| Literature DB >> 32541646 |
Takayoshi Nakajima1,2, Takeshi Fukumoto3,4, Tadashi Tsukamoto1, Akishige Kanazawa1, Shintaro Kodai1, Yoshihiro Mori1.
Abstract
BACKGROUND Chronic pancreatitis is a slowly progressive inflammatory disease, affecting patients' quality of life due to chronic pain as well as endocrine and exocrine pancreatic insufficiency. Patients often choose surgery if medical and endoscopic interventions fail. Surgical approaches for chronic pancreatitis can be categorized as follows: resection of the diseased gland, diversion and drainage of the dilated pancreatic duct, or a combination of these approaches. Frey's procedure, which involves resection and drainage by longitudinal pancreaticojejunostomy and coring out of the pancreatic head, is reserved for patients with debilitating pain. Although laparoscopic surgery is gaining popularity in recent years due to its noninvasiveness and cosmetic benefit, few reports describe performing Frey's procedure laparoscopically. CASE REPORT A 36-year-old Japanese female with chronic pancreatitis complained of back pain and pain in the left upper quadrant abdomen. Plain computed tomography of her abdomen revealed a dilated main pancreatic duct containing diffuse calculi extending to the pancreatic parenchyma. Laboratory findings, including amylase level, were within normal ranges. She was diagnosed with chronic pancreatitis, and subsequently underwent a laparoscopic Frey's procedure. To our knowledge, we are the first to improve operative field visibility by using a Penrose drain to move the stomach from the line of sight. Postoperatively, the patient did well and was discharged 10 days after surgery. She remained symptom-free without medications for 80 months. CONCLUSIONS Due to its noninvasive nature and cosmetic advantages, laparoscopic Frey's procedure may be an attractive therapeutic option for chronic pancreatitis.Entities:
Year: 2020 PMID: 32541646 PMCID: PMC7319076 DOI: 10.12659/AJCR.924206
Source DB: PubMed Journal: Am J Case Rep ISSN: 1941-5923
Figure 1.Plain computed tomography of the abdomen revealed diffuse calculi in a dilated main pancreatic duct and parenchyma, particularly in the pancreatic head.

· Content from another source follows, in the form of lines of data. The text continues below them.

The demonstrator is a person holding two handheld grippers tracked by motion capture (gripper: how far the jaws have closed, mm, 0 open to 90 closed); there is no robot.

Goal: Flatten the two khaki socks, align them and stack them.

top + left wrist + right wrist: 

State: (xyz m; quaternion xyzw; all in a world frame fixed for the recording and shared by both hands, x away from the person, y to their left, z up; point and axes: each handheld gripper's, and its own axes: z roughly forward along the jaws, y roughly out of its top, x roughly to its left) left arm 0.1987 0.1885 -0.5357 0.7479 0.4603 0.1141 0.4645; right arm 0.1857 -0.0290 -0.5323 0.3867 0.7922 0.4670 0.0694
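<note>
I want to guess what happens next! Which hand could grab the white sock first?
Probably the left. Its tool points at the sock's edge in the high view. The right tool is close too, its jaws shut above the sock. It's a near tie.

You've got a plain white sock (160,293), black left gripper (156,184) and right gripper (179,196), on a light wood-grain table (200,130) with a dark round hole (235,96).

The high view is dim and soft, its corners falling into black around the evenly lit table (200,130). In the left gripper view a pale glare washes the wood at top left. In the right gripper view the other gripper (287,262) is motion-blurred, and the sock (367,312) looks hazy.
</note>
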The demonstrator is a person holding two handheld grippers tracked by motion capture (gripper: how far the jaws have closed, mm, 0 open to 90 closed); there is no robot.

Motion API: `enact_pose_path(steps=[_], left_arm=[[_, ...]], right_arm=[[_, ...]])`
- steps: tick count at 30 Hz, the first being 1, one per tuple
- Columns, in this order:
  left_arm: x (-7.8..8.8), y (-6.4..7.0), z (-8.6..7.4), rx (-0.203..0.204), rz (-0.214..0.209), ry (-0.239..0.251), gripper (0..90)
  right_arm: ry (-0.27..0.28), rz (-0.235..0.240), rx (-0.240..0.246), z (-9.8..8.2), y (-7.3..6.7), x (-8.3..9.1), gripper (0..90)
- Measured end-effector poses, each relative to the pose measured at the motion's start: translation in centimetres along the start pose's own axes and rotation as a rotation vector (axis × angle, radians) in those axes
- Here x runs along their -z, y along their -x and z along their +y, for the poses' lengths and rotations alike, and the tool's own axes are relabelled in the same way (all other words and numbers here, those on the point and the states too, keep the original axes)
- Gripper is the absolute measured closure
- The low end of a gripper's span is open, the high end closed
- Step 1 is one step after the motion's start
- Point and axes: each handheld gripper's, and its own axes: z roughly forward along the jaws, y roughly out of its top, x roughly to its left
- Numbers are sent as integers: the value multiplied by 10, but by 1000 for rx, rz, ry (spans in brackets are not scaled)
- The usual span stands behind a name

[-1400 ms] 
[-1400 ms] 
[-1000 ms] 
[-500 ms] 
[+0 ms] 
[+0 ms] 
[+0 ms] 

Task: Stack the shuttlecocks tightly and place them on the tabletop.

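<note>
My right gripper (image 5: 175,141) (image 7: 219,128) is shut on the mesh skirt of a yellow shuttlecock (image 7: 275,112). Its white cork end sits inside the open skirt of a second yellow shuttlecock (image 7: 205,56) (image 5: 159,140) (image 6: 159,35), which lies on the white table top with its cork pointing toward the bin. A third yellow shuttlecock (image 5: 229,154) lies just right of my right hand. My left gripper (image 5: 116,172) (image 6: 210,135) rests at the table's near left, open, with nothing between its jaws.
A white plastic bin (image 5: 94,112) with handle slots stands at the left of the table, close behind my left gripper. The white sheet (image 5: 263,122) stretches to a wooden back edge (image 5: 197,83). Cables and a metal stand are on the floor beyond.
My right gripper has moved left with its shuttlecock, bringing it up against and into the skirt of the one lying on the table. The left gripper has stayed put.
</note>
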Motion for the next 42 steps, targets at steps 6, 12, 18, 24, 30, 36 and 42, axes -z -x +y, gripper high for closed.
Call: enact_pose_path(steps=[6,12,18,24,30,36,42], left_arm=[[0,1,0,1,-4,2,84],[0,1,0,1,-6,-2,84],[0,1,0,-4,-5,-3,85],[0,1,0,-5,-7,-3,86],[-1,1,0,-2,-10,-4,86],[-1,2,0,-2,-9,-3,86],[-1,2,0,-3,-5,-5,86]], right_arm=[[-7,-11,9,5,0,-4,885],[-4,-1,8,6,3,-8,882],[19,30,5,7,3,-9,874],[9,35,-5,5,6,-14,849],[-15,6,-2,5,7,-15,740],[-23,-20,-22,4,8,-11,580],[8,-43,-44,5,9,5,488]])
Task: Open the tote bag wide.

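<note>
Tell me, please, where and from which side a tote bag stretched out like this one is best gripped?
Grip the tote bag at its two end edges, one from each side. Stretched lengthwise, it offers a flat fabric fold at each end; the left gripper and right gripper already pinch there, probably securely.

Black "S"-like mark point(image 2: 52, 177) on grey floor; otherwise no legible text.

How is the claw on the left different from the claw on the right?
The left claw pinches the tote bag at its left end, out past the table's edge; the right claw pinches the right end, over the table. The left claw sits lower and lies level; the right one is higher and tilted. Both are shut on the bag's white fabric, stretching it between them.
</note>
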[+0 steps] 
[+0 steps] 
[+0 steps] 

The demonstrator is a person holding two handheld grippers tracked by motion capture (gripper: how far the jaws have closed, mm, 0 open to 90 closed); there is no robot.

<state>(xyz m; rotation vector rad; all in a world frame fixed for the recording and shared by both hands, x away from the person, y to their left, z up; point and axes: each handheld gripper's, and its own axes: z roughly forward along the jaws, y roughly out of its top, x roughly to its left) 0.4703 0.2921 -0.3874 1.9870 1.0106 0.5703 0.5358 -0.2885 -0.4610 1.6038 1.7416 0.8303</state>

Figure 2.An 8 mm Penrose drain (black arrowheads) with 3 tied threads through two 5-mm trocars, and the epigastric abdominal wall was used to draw the stomach (black arrows) out of the field of view. White arrowheads indicate the omentum, and white arrows indicate the pancreas.
Figure 3.The main pancreatic duct was cut open longitudinally at the ventral side of the pancreas with an ultrasonic dissector. Ductal stones (black arrow) were extracted while opening the pancreatic duct distally and proximally.
Figure 4.We excavated the parenchyma of the pancreatic head (black arrows) with an ultrasonic dissector to the posterior wall of the pancreatic duct, being careful to identify and preserve the biliary duct in the pancreatic parenchyma with a linear laparoscopic ultrasound device.
Figure 5.Laparoscopically identified stones in the main pancreatic duct (black arrows) and parenchyma of the pancreatic head (black arrowheads) was removed.
Figure 6.Single-layer side-to-side pancreaticojejunostomy consisted of running sutures using absorbable threads. Black arrows indicate the main pancreatic duct that was cut open, and black arrowheads indicate the jejunum.